Monday, November 02, 2020

isolation vacation

 


We got back a week ago from spending a week on the Outer Banks, which is one of our favorite places in the whole world. This time we didn't stay on Ocracoke, opting instead for a beachfront pad in South Nags Head. We did go to Ocracoke for a day trip though, and we made sure to get Eduardo's tacos while we were there.

For at least the first six months or so of pandemic times, we figured vacation was impossible. But slowly we started to see how it could work, and we decided to make fall break our goal for getting away. At first, I bought tickets to fly to Las Vegas to see some national parks, but we couldn't figure out a way to make that feel safe to us with all the transitions, so we nixed that plan in favor of a driving vacation, and it worked out really well.

We didn't eat in any restaurants (though we did get carryout). We didn't go to crowded places. We went into one souvenir shop, early in the morning, when it wasn't too crowded, and we only bought the things we were looking for and then got the heck out of there. We went into one gift shop, at Bodie Island lighthouse, but that shop had a limit of 8 people, and we were the only ones in there. We went grocery shopping twice. 


Most of the time, we stayed at our house, venturing down to the beach several times a day. I had to do a little work while we were gone, but I had the privilege of doing it with a view of the ocean every time I looked up from my laptop. Since we were there on the off season, there was barely anyone on the beach, and definitely nobody anywhere near us. The water was too chilly for me and Mike, but the boys managed to swim at least four times during the week. 

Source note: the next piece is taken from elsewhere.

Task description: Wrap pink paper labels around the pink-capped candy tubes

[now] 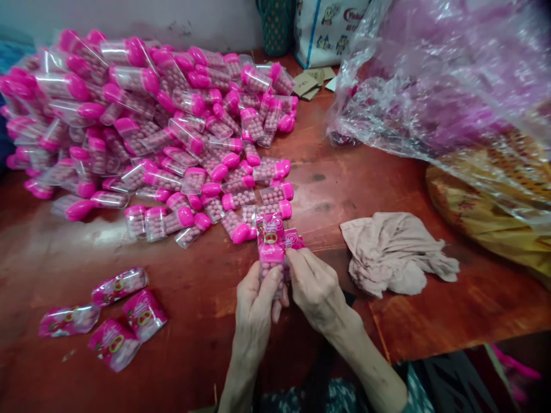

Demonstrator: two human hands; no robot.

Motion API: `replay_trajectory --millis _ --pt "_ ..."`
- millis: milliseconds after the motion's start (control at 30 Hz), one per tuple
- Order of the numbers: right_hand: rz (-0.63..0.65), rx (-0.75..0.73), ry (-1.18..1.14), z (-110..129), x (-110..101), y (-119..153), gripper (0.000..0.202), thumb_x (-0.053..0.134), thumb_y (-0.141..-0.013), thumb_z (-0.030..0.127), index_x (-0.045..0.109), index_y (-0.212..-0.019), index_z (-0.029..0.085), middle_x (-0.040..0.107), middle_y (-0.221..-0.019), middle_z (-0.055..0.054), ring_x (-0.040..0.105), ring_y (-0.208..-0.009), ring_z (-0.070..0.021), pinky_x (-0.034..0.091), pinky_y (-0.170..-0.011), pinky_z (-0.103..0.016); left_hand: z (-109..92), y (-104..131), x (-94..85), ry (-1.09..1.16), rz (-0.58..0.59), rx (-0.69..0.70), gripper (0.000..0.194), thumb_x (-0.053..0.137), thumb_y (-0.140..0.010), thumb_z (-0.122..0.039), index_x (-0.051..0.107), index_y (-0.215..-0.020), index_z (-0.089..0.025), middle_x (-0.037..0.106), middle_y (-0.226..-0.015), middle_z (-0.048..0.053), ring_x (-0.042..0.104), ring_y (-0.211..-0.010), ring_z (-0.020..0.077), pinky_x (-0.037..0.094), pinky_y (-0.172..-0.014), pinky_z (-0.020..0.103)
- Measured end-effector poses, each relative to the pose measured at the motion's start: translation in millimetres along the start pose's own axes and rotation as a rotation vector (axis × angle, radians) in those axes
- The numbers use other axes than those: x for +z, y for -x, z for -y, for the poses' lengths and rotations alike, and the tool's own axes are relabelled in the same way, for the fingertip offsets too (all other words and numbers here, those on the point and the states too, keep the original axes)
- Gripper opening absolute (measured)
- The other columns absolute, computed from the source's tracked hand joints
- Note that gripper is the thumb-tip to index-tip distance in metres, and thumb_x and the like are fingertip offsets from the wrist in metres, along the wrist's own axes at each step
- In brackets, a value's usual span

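Near the table's front edge, my left hand (253, 292) is closed around a small clear candy bottle (272, 256) with a pink cap and pink balls inside. A printed pink wrapper sleeve (270, 225) stands up behind the cap, over its upper end. My right hand (316, 287) pinches another pink printed wrapper (293, 238) beside the bottle; the fingertips are partly hidden. Just beyond my hands begins a big heap of capped candy bottles (181, 137). Several bottles in printed wrappers (115, 344) lie apart at the left front.
A crumpled beige cloth (394, 252) lies right of my hands. Clear plastic sheeting (413, 103) with pink contents covers the back right, over a yellow bag (482, 212) and a woven basket. Cardboard pieces (312, 82) and a white printed bag (325, 34) stand at the back.
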State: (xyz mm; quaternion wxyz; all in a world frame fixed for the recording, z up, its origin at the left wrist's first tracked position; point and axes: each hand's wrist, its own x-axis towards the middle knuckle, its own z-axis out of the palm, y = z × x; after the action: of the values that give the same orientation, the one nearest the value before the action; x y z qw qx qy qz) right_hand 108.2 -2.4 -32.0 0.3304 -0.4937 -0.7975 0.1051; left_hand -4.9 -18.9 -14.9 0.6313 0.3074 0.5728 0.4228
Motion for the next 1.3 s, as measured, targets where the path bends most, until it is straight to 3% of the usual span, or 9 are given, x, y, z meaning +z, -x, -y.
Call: replay_trajectory --millis 300,567,667,767,933,1100,1300 --pt "0.005 0.107 -0.085 -2 5 1 0.018 0.035 -0.088 0.01 0.052 -0.088 0.014 0.057 -0.076 -0.007 0.055 -0.067 -0.0163 0.047 -0.061 -0.026 4 -4 -0.2 0.028 0.022 -0.006 0.019 0.047 -0.084 -0.031 0.047 -0.072 -0.016 0.047 -0.05 -0.006 0.032 -0.036 0.0021 0.023 -0.032 0.013" --pt "-0.049 0.109 -0.079 -4 7 1 0.016 0.039 -0.088 0.013 0.052 -0.08 0.016 0.06 -0.07 -0.005 0.059 -0.061 -0.0144 0.047 -0.054 -0.023 4 -4 -0.7 0.052 0.019 -0.021 0.019 0.048 -0.083 -0.031 0.048 -0.073 -0.016 0.047 -0.048 -0.006 0.032 -0.035 0.0024 0.022 -0.031 0.013" --pt "-0.069 0.131 -0.073 -7 5 0 0.013 0.041 -0.087 0.013 0.054 -0.085 0.015 0.062 -0.071 -0.005 0.061 -0.062 -0.0147 0.048 -0.054 -0.023 3 -5 -1.4 0.061 0.004 -0.048 0.018 0.05 -0.082 -0.032 0.05 -0.075 -0.015 0.047 -0.046 -0.006 0.032 -0.034 0.0029 0.021 -0.03 0.013" --pt "-0.068 0.143 -0.153 -11 1 2 0.02 0.04 -0.088 0.01 0.052 -0.103 0.013 0.064 -0.082 -0.007 0.062 -0.072 -0.0154 0.05 -0.064 -0.024 2 -6 -1.3 0.094 -0.017 -0.063 0.017 0.05 -0.082 -0.031 0.049 -0.075 -0.016 0.047 -0.047 -0.006 0.033 -0.035 0.0035 0.021 -0.03 0.013" --pt "0.031 0.122 -0.253 -12 -3 2 0.032 0.037 -0.088 0.008 0.047 -0.118 0.014 0.063 -0.086 -0.008 0.061 -0.076 -0.0162 0.052 -0.069 -0.027 2 -7 -1.9 0.118 -0.007 -0.079 0.018 0.05 -0.082 -0.032 0.048 -0.073 -0.016 0.046 -0.045 -0.006 0.032 -0.034 0.0035 0.021 -0.03 0.013" --pt "0.172 0.059 -0.123 -5 -6 -2 0.027 0.031 -0.087 0.006 0.051 -0.105 0.007 0.06 -0.08 -0.011 0.059 -0.075 -0.0201 0.051 -0.066 -0.032 0 -7 -6.0 0.023 0.046 -0.065 0.021 0.049 -0.082 -0.034 0.048 -0.072 -0.016 0.048 -0.044 -0.005 0.031 -0.032 0.0032 0.02 -0.03 0.014" --pt "0.345 0.08 0.031 0 -13 -3 0.026 0.029 -0.084 0.001 0.051 -0.091 0.013 0.058 -0.082 -0.01 0.058 -0.072 -0.0201 0.049 -0.063 -0.031 -4 -7 -8.7 -0.125 0.033 -0.03 0.02 0.049 -0.081 -0.033 0.048 -0.072 -0.016 0.045 -0.047 -0.006 0.033 -0.035 0.0036 0.021 -0.032 0.015"
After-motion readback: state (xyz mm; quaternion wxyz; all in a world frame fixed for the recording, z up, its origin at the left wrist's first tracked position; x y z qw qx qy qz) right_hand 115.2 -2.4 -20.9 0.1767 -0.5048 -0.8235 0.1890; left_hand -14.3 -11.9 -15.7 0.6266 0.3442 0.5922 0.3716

One day we ventured to the Wright Brothers National Memorial, but once we got there and saw how crowded it was (even though it was outdoors), we turned around and left. It just wasn't worth it to risk our health for something that will be there next time if we still want to see it.


Most afternoons, Mike and one or two of the boys went hiking in different nature areas, none of which were crowded either. He took a ton of bird and animal pictures, which I'll let him share himself. In fact, though I took the pictures in this post, Mike was the primary photographer for this trip. I took a lot of naps and gave myself permission to stop worrying so much and just focus on being happy for the week, whatever that looked like. And it was glorious.

And now we're home, and the election is tomorrow, and the pandemic is out of control. We're still isolating for another week (except for the mandatories, school and work) to make sure we didn't inadvertently get infected, but as of now, all of us are feeling pretty good. Then again, ask me tomorrow.